Jim Hanson of the firm argued on behalf of Penske that the
Federal Aviation Administration Authorization Act preempted
the application of California’s meal and rest break laws to
Penske’s operations. When Congress enacted the FAAA Act in
1994, Congress found that State regulation of intrastate
trucking imposes an unreasonable burden on interstate
commerce and thus prohibited the States from enacting or
enforcing laws “related to a price, route or service of” any
property-carrying motor carriers. Penske demonstrated that
complying with the strictures of California’s meal and rest
break rules would have impermissibly forced its drivers to
“take shorter or fewer routes” in order to ensure that the
drivers had “adequate locations” to stop and take the
mandated breaks. Penske also demonstrated that the impact of
ensuring that every employee took the proscribed breaks at
the time required by the statutes, “would require one or two
less deliveries per day per driver.”
The Court agreed with Penske’s analysis and found that the
FAAA Act preempted California’s meal and rest break laws.
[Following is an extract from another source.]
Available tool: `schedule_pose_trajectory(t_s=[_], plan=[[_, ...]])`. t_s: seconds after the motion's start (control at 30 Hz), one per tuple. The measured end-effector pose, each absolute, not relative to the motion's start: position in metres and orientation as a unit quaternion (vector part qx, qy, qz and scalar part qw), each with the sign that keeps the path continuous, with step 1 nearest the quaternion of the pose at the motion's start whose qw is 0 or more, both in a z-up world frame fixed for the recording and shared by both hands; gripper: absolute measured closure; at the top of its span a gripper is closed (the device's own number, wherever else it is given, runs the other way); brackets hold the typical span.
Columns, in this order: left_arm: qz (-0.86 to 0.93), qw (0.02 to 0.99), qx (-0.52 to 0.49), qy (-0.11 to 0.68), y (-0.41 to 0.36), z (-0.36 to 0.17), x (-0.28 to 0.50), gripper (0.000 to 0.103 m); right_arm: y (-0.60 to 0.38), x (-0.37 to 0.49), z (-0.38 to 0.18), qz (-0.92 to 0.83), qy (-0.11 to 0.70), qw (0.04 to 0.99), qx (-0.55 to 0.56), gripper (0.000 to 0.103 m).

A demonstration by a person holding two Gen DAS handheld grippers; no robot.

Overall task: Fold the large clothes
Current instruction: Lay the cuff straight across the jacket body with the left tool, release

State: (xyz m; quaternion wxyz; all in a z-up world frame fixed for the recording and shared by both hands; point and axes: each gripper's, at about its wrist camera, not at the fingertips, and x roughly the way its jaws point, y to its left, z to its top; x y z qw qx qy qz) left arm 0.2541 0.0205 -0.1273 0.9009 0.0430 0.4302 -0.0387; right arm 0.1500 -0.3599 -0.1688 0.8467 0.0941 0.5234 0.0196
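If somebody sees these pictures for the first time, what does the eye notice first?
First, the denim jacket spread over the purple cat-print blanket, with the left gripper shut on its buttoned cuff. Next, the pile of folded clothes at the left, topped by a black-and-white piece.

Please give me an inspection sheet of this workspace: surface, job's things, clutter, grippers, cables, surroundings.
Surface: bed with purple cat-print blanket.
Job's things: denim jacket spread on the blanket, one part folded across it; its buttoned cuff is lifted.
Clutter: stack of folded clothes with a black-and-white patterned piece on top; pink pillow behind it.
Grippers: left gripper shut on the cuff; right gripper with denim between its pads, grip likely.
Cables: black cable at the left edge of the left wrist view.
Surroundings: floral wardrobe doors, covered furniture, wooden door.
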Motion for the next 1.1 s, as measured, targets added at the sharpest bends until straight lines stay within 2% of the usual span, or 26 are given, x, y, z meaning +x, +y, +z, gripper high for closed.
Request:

Specifically, the Court found that the “length and timing of
meal and rest breaks . . directly and significantly relate[]
to . . . the frequency and scheduling of transportation” and
that complying with California’s laws would limit the number
of deliveries Penske drivers could make and the routes they
could take to make those deliveries. The Court rejected
Plaintiffs’ argument that, because they were only seeking
wages as a result of missed breaks, the meal and rest break
laws were tantamount to wage laws that should not be
preempted. In doing so, the Court noted that it is not the
impact of the monetary award on Penske’s operations that
preempts the statutes, but “[r]ather, the impact is derived
from the imposition of substantive restrictions upon the
breaks taken by [Penske’s] drivers and drivers’ helpers,
which binds [Penske] to a set of routes, services,
schedules, origins, and destinations that it would otherwise
not be bound to.” This, the Court found, was the “kind of
interference Congress sought to avoid with the preemption
clause that specifically prohibits state regulation related
to prices, routes, and service.”
Penske’s victory, which is the first of its kind declaring
the California meal and rest break rules preempted as
applied to motor carriers, should afford truckers operating
in California critically important relief. While this
unprecedented decision will almost certainly be appealed, we
expect the Penske decision to be cited in courts throughout
California as persuasive authority in support of the
trucking industry’s position on this important issue. The
case is Dilts, et al. v. Penske Logistics, LLC, et al., Case
No. 08-CV-318 JLS.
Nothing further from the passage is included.